Drug-associated agitation is usually treated with benzodiazepines, carefully supplemented with high potency neuroleptics (eg, haloperidol, olanzapine, or risperidone) as needed [74]. Agitation associated with certain toxidromes may be best treated with specific agents (eg, physostigmine for the anticholinergic syndrome) [75]. (See appropriate topic reviews).

Decontamination — Following initial patient stabilization, patient decontamination is a priority, as long as there are no contraindications. The sooner decontamination is performed, the more effective it is at preventing poison absorption. Decontamination of poisoned children is discussed in detail separately. (See "Gastrointestinal decontamination of the poisoned patient".)

Activated charcoal is generally the preferred method of GI decontamination in children but is not routinely recommended. The use of activated charcoal is controversial in the asymptomatic patient and probably unnecessary in most cases. If activated charcoal is to be administered, voluntary ingestion in the alert and cooperative patient is always preferred to nasogastric administration. (See "Gastrointestinal decontamination of the poisoned patient", section on 'Activated charcoal'.)

The clinical benefit of gastric lavage has not been confirmed in controlled studies, and its routine use in the management of poisoned patients is no longer recommended by the American Academy of Clinical Toxicology or the European Association of Poisons Centres and Clinical Toxicologists. (See "Gastrointestinal decontamination of the poisoned patient", section on 'Gastric lavage'.)

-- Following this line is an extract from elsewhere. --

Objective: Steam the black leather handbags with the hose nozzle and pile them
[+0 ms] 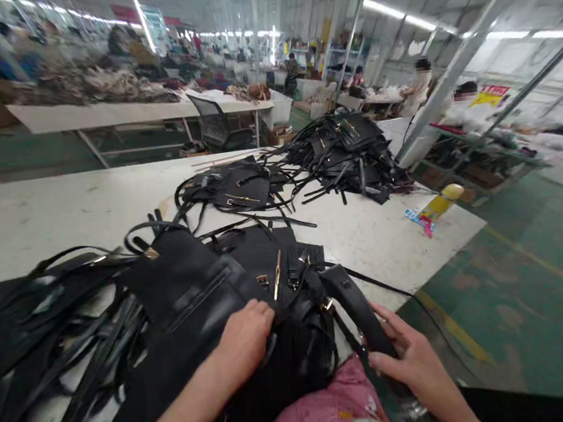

Whole bowel irrigation is another technique that may be used for patients who have ingested large amounts of substances that are not well bound to activated charcoal  (table 27), for those who have ingested sustained-release preparations, and for those with illicit drug packets (body packers) [22]. (See "Gastrointestinal decontamination of the poisoned patient", section on 'Whole bowel irrigation'.)

Antidotes — Antidote administration is appropriate when there is a poisoning for which an antidote exists, the actual or predicted severity of poisoning warrants its use, expected benefits of therapy outweigh its associated risk, and there are no contraindications. Antidotes reduce or reverse poison effects by a variety of means. They may prevent absorption, bind and neutralize poisons directly, antagonize end-organ effects, or inhibit drug conversion to more toxic metabolites. The pediatric doses for antidotes recommended for stocking in hospitals that accept emergency admissions are provided in the tables (table 28A-B) [22,76].

The pharmacokinetics of the intoxicant and the antidote must be considered because the toxidrome may recur if the antidote is eliminated more rapidly than the ingested substance, particularly if the antidote acts by antagonizing end-organ effects or inhibiting conversion to toxic metabolites. As an example, somnolence and respiratory depression due to ingested opiates acutely reverse with the administration of naloxone but recur in approximately one-third of cases because the elimination half-life of naloxone is only 60 to 90 minutes (see "Opioid intoxication in children and adolescents"). Thus, in certain situations, antidotes may require repeated administration or continuous infusion.

The risks and benefits of antidote administration also must be carefully weighed in the setting of multiple drug ingestion. Many antidotes (eg, antivenom, chelating agents, N-acetylcysteine) may be used concurrently without adverse effects. However, notable exceptions exist. When drugs that have opposite effects are taken at the same time, the reversal of one agent may unmask the toxicity of another. As an example, in a patient who ingested diazepam and cocaine, the administration of flumazenil, the benzodiazepine antidote, could lower the seizure threshold and increase the risk of serious complications. (See "Cocaine: Acute intoxication".)

In addition, when drugs that have similar effects are co-ingested, the antidote may not seem to have any effect. This is a common problem when opioids are ingested with large amounts of ethanol. In such circumstances, naloxone may be administered in such large amounts that it results in opioid withdrawal. For this reason, naloxone should be administered at lower doses in patients in whom there is a suspicion of opioid dependence. (See "Opioid withdrawal in adolescents".)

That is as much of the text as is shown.